_TASK PROMPT:_ Leave the pictures out and return every line below exactly.

-----

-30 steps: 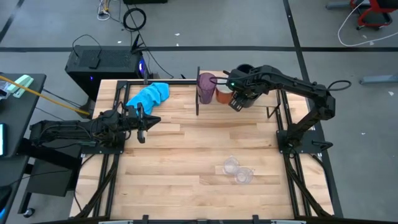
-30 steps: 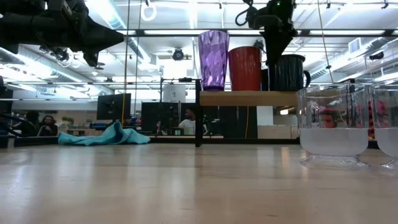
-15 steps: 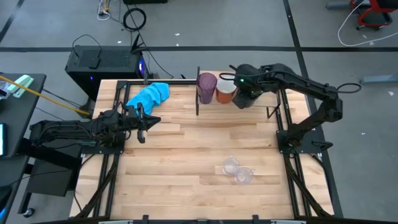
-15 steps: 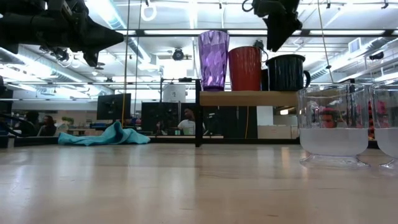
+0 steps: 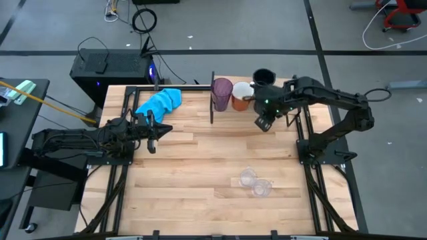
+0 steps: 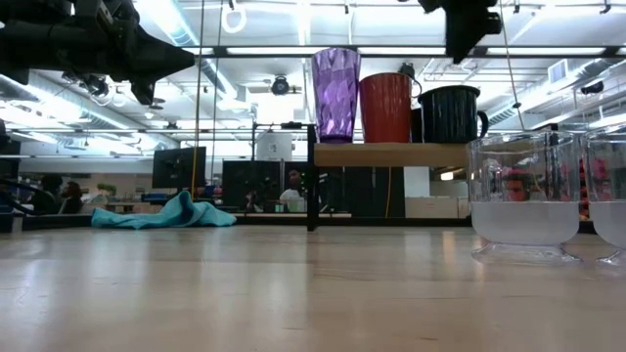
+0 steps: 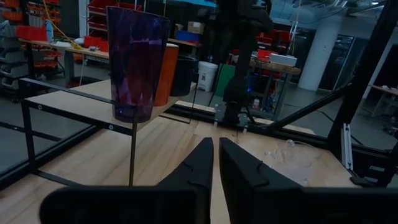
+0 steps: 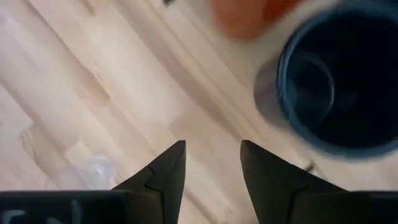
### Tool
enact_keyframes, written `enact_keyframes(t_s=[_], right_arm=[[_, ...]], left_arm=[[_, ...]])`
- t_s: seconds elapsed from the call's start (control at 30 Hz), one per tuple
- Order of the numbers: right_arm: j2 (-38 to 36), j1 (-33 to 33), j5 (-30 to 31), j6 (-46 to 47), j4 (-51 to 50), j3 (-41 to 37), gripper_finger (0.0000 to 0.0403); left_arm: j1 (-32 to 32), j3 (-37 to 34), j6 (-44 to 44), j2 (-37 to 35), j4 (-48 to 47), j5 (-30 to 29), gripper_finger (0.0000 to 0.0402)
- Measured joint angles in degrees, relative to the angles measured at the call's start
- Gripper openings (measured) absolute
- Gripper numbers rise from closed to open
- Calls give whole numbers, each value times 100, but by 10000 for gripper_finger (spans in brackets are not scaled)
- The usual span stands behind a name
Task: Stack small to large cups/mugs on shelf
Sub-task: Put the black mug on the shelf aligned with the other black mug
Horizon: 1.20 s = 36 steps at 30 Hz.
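High view shows the shelf (image 5: 293,107) at the table's far edge carrying three vessels in a row: purple tumbler (image 5: 221,93), orange mug (image 5: 241,95), and a navy mug (image 5: 264,77) at the right end. A second ago the right gripper (image 5: 261,125) was directly over that navy mug; half a second ago it sat a little higher and clear of the rim; now it is off the mug altogether, drawn toward the table's middle, jaws parted and holding nothing. Judged from that, the navy mug is placed and released, and the arm is free for the next pick. In the low view the three stand upright on the shelf board, each just beside its neighbour, tumbler tallest, orange mug next, navy mug lowest with its handle pointing away from the orange mug. A dark shape shows between the orange and navy mugs; whether it is the second navy mug cannot be told. The right wrist view looks down into the navy mug's dark interior, with the orange mug beside it and the own fingers (image 8: 163,168) spread over bare wood. Two clear cups (image 5: 253,183) stand near the front of the table, touching or nearly so, well apart from the shelf; they look like what remains to move. Left gripper (image 5: 160,130) hangs over the left side of the table, near the blue cloth (image 5: 160,101), fingers nearly together, nothing between them.
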Motion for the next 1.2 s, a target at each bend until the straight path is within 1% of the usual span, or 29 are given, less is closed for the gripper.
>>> enact_keyframes(t_s=[0.13,0.23,0.43,0.7,0.97,1.2], right_arm=[[-10,227,88,477,-313,-300,157],[-32,253,307,715,-428,-650,154],[-62,23,740,891,-379,-1129,151],[-64,-281,1370,916,-175,-1193,150],[-64,-441,1400,809,94,-1193,148],[-64,-444,1379,765,94,-1193,148]], left_arm=[[-1,0,-2,0,-1,0,28],[0,0,-4,-1,-1,0,30],[-2,0,-144,0,-12,0,39],[-2,0,-151,-2,-11,0,35],[0,0,-149,-2,-14,2,28],[-1,0,-144,-1,-14,0,36]])
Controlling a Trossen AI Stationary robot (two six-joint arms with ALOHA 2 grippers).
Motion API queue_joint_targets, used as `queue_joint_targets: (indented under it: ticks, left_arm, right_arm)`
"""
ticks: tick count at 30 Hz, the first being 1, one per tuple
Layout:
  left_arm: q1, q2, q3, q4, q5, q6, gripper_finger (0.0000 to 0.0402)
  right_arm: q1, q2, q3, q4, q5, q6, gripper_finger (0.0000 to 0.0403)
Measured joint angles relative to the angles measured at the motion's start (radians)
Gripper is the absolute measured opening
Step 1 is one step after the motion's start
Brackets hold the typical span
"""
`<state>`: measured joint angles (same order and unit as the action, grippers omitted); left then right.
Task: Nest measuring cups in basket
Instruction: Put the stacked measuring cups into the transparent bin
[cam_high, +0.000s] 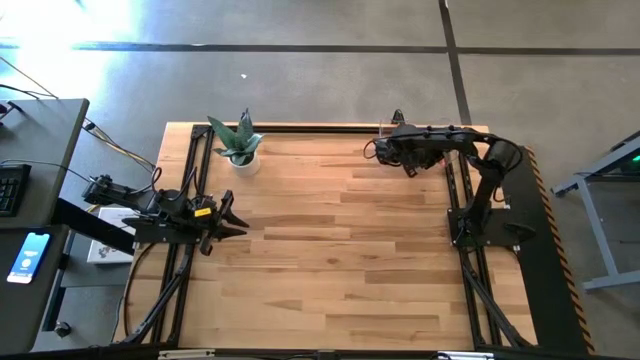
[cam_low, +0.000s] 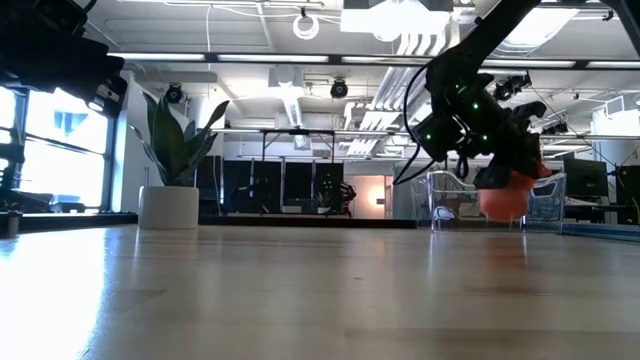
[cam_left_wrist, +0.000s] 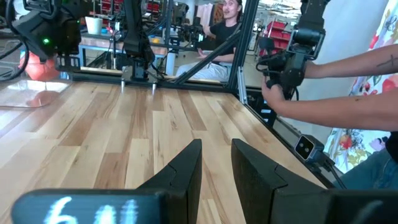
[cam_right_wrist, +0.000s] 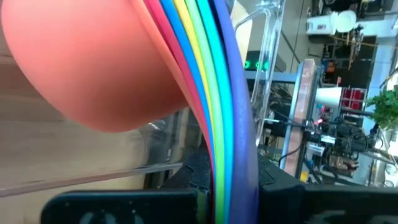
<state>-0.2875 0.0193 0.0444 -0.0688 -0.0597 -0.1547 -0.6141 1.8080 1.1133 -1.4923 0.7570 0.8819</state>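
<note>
**Stacked cups held over the far right corner**

Right claw (cam_low: 505, 190) is up at the far right of the bench (cam_high: 340, 250), pinching the nested measuring cups (cam_right_wrist: 124, 62) by their fanned handles, orange bowl outermost. The clear basket (cam_low: 445, 205) sits just behind and below the stack. Left claw (cam_left_wrist: 214, 165) waits at the bench's left edge, fingers slightly spread. A person's hand (cam_left_wrist: 277, 99) grips a handle beyond the bench.

Both arms were dark, jointed metal with black cables looped along them. The left claw (cam_high: 232, 221) had two flat, tapering black fingers (cam_left_wrist: 185, 167) and a yellow label; green indicator lights glowed on the right arm (cam_low: 455, 100).
</note>
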Motion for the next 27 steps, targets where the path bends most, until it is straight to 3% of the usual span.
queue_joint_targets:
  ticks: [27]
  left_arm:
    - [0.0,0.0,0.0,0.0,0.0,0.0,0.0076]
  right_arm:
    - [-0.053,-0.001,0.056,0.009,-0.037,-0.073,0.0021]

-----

_OUTPUT FOR THIS TASK:_
-30 steps: 
-30 steps: 
-15 steps: 
-15 steps: 
+0 steps: 
+0 steps: 
+0 steps: 
+0 steps: 
### Tool
enact_keyframes, written `enact_keyframes(t_s=[_], right_arm=[[_, ...]], left_arm=[[_, ...]])`
- t_s: seconds elapsed from the call's start (control at 30 Hz), one per tuple
- Order of the numbers: right_arm: j2 (-38 to 36), j1 (-33 to 33), j5 (-30 to 31), j6 (-46 to 47), j4 (-51 to 50), j3 (-41 to 37), gripper_finger (0.0000 to 0.0403); left_arm: j1 (-32 to 32), j3 (-37 to 34), j6 (-44 to 44), j2 (-37 to 35), j4 (-48 to 47), j5 (-30 to 29), gripper_finger (0.0000 to 0.0402)
- Measured joint angles in degrees, relative to the angles measured at the call's start
- Gripper openings (measured) absolute
- Gripper numbers rise from closed to open
- Calls give whole numbers, each value times 100, but by 10000 for gripper_finger (spans in brackets are not scaled)
- The usual span stands behind a name
Task: Stack small to large cups/mugs on shelf
Sub-task: Put the black mug on the shelf aligned with the other black mug
Horizon: 1.20 s = 36 steps at 30 Hz.
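High view shows the shelf (image 5: 293,107) at the table's far edge carrying three vessels in a row: purple tumbler (image 5: 221,93), orange mug (image 5: 241,95), and a navy mug (image 5: 264,77) at the right end. A second ago the right gripper (image 5: 261,125) was directly over that navy mug; half a second ago it sat a little higher and clear of the rim; now it is off the mug altogether, drawn toward the table's middle, jaws parted and holding nothing. Judged from that, the navy mug is placed and released, and the arm is free for the next pick. In the low view the three stand upright on the shelf board, each just beside its neighbour, tumbler tallest, orange mug next, navy mug lowest with its handle pointing away from the orange mug. A dark shape shows between the orange and navy mugs; whether it is the second navy mug cannot be told. The right wrist view looks down into the navy mug's dark interior, with the orange mug beside it and the own fingers (image 8: 163,168) spread over bare wood. Two clear cups (image 5: 253,183) stand near the front of the table, touching or nearly so, well apart from the shelf; they look like what remains to move. Left gripper (image 5: 160,130) hangs over the left side of the table, near the blue cloth (image 5: 160,101), fingers nearly together, nothing between them.
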Motion for the next 1.2 s, a target at each bend until the straight path is within 1% of the usual span, or 29 are given, less is closed for the gripper.
>>> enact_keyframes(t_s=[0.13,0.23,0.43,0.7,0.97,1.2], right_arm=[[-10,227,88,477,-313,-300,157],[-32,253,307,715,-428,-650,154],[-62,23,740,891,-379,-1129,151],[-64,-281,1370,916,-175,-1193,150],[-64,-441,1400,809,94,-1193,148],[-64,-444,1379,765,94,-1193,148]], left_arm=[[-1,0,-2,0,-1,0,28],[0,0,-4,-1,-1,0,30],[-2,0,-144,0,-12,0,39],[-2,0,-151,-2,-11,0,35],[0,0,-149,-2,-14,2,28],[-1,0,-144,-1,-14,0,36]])
Controlling a Trossen AI Stationary robot (two six-joint arms with ALOHA 2 grippers).
Motion API queue_joint_targets, used as `queue_joint_targets: (indented under it: ticks, left_arm, right_arm)`
"""
ticks: tick count at 30 Hz, the first being 1, one per tuple
Layout:
  left_arm: q1, q2, q3, q4, q5, q6, gripper_finger (0.0000 to 0.0402)
  right_arm: q1, q2, q3, q4, q5, q6, gripper_finger (0.0000 to 0.0403)
Measured joint angles relative to the angles measured at the motion's start (radians)
Gripper is the absolute measured opening
Step 1 is one step after the motion's start
Brackets hold the typical span
"""
`<state>`: measured joint angles (same order and unit as the action, grippers omitted); left then right.
Task: Nest measuring cups in basket
Instruction: Put the stacked measuring cups into the transparent bin
[cam_high, +0.000s] 
[cam_low, +0.000s] 
[cam_left_wrist, +0.000s] 
[cam_right_wrist, +0.000s] 
<state>-0.2875 0.0193 0.0444 -0.0688 -0.0597 -0.1547 -0.6141 1.8080 1.1133 -1.4923 0.7570 0.8819</state>
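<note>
**Stacked cups held over the far right corner**

Right claw (cam_low: 505, 190) is up at the far right of the bench (cam_high: 340, 250), pinching the nested measuring cups (cam_right_wrist: 124, 62) by their fanned handles, orange bowl outermost. The clear basket (cam_low: 445, 205) sits just behind and below the stack. Left claw (cam_left_wrist: 214, 165) waits at the bench's left edge, fingers slightly spread. A person's hand (cam_left_wrist: 277, 99) grips a handle beyond the bench.

Both arms were dark, jointed metal with black cables looped along them. The left claw (cam_high: 232, 221) had two flat, tapering black fingers (cam_left_wrist: 185, 167) and a yellow label; green indicator lights glowed on the right arm (cam_low: 455, 100).
</note>
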Motion for the next 27 steps, targets where the path bends most, until it is straight to 3% of the usual span.
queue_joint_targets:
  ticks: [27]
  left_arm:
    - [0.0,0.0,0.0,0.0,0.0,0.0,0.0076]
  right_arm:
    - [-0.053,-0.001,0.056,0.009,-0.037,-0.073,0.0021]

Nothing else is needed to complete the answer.